Archive for the ‘Anterior Segment Disorders’ Category

Introduction to Anterior Segment Disorders

Tuesday, August 19th, 2014

The anterior segment of the eye usually refers to the cornea, iris, and lens. Most of the anterior segment conditions can be diagnosed clinically with a slit lamp.

However, even without a slit lamp, many anterior segment signs can be picked up using a torch together with close observation alone. This is particularly important as many potentially blinding conditions are caused by systemic diseases and it is important to pick these signs up early.

Corneal Disorders

Tuesday, August 19th, 2014

A number of systemic conditions can cause corneal problems.

Rheumatological conditions, in particularly rheumatoid arthritis, can cause a peripheral thinning of the cornea called peripheral ulcerative keratitis. If untreated, this can lead to perforation of the cornea and loss of integrity of the globe. Other examples include systemic lupus erythematosus, Wegener’s granulomatosis and polyarteritis nodosa.

Other autoimmune diseases can also affect the cornea. Steven-Johnson syndrome can cause inflammation of the cornea and conjunctiva in the acute phase, which can result in severe scarring and conjunctivalization in the chronic phase (Figure 1).

Abnormal corneal depositions from systemic diseases or medications can also occur, e.g. Wilson’s disease causing Kayser-Fleischer rings in the cornea periphery (Figures 2 and 3), or patients on amiodarone causing vortex keratopathy.

Kayser-Fleischer rings in Wilson’s disease – the copper deposition first appears in the superior and inferior peripheral cornea. Under slit-lamp, the copper depositions can be seen on the posterior layer of the cornea (the Descemet’s membrane).

The above photo (Figure 4) is from a patient with corneal transplantation. The cornea is an immune-privileged site for transplantation as it has no blood supply. ABO compatibility is not required for transplant. However, rejection can still occur and therefore patients will need long term topical steroid therapy. However, systemic immunosuppressants is rarely required.

The above photo (Figure 5) is from a patient with prolapsed orbital fat. Although alarming at first glance, this is in fact a rather common, benign condition, which is associated with advanced age. The orbital fat prolapses through the orbital septum and appears as a yellowish mass, most commonly at the supero-temporal region. Vision and extra-ocular eye movements are typically NOT affected. Indication for surgical excision of the prolapsed fat is mainly for cosmetic purposes.

Iris/Anterior Chamber Disorders

Tuesday, August 19th, 2014

Inflammation of the iris – iritis, also referred to as anterior uveitis, can be associated with a number of systemic conditions, the most common being the sero-negative spondyloarthropathies. In uveitis, the signs include ciliary injection, anterior chamber cells, keratitic precipitates on the posterior surface of cornea, and posterior synechiae (adhesion between the lens and iris, Figure 1). A slit lamp is required to detect anterior chamber cells. But for posterior synechiae, it can often be detected by just using a torch.

Posterior synechiae refers to abnormal adhesions between the lens and iris. This sign can be detected without a slit lamp, whereas the hallmark of uveitis – the presence of cells in the anterior chamber – requires a slit lamp.

When there is a severe anterior chamber reaction, hypopyon can be seen (Figure 2). When hypopyon is seen, endophthalmitis must be ruled out. Etiologies include post-intraocular surgery, trauma and endogenous causes.

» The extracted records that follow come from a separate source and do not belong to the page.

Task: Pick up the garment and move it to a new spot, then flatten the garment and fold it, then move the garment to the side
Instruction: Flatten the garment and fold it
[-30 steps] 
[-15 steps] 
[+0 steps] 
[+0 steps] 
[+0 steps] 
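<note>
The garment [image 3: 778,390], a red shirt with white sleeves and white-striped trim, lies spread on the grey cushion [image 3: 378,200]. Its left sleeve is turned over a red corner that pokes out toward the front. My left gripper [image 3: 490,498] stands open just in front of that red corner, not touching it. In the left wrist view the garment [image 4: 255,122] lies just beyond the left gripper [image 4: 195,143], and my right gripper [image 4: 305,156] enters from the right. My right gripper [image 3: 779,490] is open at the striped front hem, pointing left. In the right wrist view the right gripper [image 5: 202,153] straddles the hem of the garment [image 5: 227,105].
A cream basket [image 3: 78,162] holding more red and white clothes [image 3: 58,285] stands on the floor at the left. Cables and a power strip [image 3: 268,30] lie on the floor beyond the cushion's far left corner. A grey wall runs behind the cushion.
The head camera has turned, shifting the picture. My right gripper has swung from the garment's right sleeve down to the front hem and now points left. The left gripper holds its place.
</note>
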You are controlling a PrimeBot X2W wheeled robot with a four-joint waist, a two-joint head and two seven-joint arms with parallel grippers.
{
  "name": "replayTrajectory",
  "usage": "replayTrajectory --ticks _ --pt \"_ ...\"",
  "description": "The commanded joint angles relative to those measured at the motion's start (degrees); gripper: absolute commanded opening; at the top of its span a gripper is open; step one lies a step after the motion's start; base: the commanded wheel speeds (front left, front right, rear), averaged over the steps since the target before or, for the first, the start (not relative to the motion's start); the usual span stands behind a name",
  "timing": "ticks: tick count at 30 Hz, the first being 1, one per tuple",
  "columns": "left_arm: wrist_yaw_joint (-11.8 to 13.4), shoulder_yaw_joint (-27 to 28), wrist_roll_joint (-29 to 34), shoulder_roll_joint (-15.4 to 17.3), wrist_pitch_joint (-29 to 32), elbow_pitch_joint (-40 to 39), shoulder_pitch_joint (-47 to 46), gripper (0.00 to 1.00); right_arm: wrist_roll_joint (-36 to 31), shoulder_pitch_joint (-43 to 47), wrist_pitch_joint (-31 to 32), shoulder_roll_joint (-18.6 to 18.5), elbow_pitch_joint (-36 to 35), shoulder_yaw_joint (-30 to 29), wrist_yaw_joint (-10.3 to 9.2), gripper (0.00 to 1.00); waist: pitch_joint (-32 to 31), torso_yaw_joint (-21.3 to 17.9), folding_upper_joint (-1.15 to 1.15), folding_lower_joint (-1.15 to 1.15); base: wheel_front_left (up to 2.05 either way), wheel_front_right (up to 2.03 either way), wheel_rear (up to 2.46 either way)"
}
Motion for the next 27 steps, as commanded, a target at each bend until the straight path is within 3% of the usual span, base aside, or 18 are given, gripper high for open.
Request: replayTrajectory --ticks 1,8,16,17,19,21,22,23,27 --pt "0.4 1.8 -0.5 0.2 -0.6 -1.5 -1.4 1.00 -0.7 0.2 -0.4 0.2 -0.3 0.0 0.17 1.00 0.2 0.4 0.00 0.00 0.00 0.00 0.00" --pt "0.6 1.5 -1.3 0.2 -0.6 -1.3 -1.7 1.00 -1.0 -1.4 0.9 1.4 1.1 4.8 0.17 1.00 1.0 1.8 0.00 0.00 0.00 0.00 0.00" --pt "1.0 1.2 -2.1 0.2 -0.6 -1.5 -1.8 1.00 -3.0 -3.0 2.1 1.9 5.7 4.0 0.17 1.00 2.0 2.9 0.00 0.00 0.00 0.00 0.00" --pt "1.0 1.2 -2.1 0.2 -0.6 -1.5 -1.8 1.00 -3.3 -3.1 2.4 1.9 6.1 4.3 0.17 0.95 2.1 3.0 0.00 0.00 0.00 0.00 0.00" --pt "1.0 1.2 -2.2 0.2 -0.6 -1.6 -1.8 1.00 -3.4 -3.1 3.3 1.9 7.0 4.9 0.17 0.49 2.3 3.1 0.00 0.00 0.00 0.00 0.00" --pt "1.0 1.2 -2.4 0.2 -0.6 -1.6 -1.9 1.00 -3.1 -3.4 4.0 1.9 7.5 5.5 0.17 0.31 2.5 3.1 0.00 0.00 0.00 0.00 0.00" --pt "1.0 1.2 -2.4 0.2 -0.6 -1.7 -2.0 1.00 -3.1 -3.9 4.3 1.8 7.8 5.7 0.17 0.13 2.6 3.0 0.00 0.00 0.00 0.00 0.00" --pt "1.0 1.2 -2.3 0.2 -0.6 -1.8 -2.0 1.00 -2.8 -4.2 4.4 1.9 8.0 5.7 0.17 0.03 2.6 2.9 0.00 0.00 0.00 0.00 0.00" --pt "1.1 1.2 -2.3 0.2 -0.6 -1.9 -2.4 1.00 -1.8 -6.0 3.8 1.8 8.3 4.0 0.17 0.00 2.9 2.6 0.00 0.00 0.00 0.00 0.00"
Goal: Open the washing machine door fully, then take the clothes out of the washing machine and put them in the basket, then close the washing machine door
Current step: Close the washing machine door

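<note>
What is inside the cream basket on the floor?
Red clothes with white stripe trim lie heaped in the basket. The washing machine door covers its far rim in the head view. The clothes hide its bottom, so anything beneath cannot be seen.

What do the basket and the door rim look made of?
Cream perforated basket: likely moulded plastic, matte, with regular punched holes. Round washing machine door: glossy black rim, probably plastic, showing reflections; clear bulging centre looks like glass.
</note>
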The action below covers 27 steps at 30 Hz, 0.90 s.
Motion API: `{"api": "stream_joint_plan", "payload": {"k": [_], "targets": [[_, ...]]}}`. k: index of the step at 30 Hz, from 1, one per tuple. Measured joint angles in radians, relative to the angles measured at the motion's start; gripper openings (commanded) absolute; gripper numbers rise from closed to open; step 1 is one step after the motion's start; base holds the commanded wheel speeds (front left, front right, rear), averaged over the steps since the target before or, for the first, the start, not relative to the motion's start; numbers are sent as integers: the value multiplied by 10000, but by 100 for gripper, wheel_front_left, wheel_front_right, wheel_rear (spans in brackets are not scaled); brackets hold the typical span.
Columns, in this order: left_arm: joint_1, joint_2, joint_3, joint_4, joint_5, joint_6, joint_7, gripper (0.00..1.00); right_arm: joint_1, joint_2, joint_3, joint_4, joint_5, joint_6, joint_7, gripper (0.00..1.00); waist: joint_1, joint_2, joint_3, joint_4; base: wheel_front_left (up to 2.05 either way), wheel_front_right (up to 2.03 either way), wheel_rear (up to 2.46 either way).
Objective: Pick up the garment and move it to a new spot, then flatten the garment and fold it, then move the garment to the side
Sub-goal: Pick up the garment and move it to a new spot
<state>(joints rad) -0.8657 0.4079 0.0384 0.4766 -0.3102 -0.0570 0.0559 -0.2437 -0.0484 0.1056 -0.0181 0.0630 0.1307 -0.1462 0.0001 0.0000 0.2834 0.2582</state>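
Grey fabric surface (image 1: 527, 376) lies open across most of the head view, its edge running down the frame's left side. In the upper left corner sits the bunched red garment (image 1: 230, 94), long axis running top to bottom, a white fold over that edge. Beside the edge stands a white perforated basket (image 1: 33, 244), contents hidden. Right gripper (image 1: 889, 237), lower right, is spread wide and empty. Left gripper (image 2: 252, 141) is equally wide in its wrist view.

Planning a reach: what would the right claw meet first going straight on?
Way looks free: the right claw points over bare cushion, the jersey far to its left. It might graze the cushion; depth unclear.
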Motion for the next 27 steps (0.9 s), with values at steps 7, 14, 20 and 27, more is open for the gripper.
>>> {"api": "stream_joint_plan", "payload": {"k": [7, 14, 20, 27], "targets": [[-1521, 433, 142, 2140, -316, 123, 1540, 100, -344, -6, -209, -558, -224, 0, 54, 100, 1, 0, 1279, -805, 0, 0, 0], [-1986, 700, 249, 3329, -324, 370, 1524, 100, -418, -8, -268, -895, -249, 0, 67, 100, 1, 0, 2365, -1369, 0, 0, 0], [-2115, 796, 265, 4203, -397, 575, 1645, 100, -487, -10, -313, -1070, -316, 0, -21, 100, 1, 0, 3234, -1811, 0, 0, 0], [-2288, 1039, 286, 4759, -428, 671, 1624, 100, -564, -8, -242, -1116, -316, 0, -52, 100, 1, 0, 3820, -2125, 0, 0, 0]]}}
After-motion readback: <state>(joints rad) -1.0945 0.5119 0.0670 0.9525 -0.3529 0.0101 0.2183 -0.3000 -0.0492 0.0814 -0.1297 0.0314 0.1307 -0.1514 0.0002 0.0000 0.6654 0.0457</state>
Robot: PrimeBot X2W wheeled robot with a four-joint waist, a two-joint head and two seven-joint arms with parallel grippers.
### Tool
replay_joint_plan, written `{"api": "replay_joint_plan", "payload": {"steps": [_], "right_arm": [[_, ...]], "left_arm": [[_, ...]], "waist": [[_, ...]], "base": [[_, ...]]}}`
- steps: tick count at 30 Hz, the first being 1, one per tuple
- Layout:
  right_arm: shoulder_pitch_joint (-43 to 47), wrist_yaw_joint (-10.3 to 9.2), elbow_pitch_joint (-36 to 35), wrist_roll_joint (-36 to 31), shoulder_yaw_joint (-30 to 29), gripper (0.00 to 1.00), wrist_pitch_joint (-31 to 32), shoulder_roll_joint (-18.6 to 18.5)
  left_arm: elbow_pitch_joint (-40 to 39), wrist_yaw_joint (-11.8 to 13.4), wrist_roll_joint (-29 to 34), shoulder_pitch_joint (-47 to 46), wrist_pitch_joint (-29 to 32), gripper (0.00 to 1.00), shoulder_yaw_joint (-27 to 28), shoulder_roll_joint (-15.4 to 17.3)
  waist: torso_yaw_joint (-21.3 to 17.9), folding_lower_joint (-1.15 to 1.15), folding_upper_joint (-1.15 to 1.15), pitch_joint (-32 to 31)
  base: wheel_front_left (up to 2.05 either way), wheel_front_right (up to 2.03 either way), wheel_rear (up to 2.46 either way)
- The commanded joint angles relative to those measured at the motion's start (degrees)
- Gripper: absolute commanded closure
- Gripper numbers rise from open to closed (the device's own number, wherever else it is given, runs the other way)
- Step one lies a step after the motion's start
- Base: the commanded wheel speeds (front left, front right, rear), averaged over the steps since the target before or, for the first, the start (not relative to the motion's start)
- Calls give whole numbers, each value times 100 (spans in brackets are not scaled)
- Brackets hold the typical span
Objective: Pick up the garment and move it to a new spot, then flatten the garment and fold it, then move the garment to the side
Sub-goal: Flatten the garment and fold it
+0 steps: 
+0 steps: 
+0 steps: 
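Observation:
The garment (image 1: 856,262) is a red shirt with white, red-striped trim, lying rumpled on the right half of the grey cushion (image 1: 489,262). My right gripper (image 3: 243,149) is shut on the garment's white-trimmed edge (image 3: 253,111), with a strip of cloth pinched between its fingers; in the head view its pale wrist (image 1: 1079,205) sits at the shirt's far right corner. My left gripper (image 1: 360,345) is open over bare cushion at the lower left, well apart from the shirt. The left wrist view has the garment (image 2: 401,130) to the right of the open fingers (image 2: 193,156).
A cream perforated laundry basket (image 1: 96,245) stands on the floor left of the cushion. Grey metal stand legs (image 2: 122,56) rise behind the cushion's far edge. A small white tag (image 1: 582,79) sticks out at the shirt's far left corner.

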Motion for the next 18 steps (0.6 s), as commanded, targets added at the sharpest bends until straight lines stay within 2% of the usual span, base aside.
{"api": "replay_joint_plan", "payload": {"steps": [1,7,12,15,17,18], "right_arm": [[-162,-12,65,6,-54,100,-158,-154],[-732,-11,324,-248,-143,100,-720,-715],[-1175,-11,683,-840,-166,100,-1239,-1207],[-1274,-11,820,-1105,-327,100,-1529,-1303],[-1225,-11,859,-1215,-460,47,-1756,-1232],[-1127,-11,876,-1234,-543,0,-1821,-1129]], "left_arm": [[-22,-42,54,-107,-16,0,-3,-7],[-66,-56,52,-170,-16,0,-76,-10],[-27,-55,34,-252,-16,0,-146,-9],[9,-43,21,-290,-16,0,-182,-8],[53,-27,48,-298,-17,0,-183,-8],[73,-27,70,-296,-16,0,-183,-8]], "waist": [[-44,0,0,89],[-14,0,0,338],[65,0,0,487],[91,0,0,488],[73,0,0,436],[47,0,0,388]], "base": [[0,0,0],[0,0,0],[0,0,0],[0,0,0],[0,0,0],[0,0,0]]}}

This is a key feature of endophthalmitis and is an ophthalmic emergency. In this patient there is significant corneal injection, corneal oedema and also pus seen in the anterior chamber (hypopyon).

For endogenous endophthalmitis, it is classically associated with Klebsiella sepsis. The infection will progress rapidly, and aggressive systemic and intra-vitreal antibiotics are required to control the infection. Otherwise, the patient may need an evisceration (removal of all intraocular contents, only leaving a scleral shell) if the infection is uncontrolled.

Disorders of the Lens

Tuesday, August 19th, 2014

Ageing is the most common cause of cataracts (Figure 1), but a number of systemic conditions are also associated with development of cataracts, e.g. myotonic dystrophy (Christmas tree cataract, Figure 2), medications (such as anti-psychotics causing stellate cataract) and Wilson’s disease (sunflower cataract).

Figure 1. Nuclear sclerosis cataract – this is the most common form of cataracts which is associated with ageing. The nucleus of the lens has become yellow in colour.

Figure 2. Christmas tree cataract – this type of cataract is associated with myotonic dystrophy.

Subluxation of the lens (Figure 3) is a feature of Marfan’s syndrome. Other causes of lens subluxation include trauma, pseudo-exfoliation syndrome, high myopia, very mature cataract etc.

Figure 3. Lens subluxation – commonly seen in Marfan’s syndrome. In this patient, the zonules can still be seen.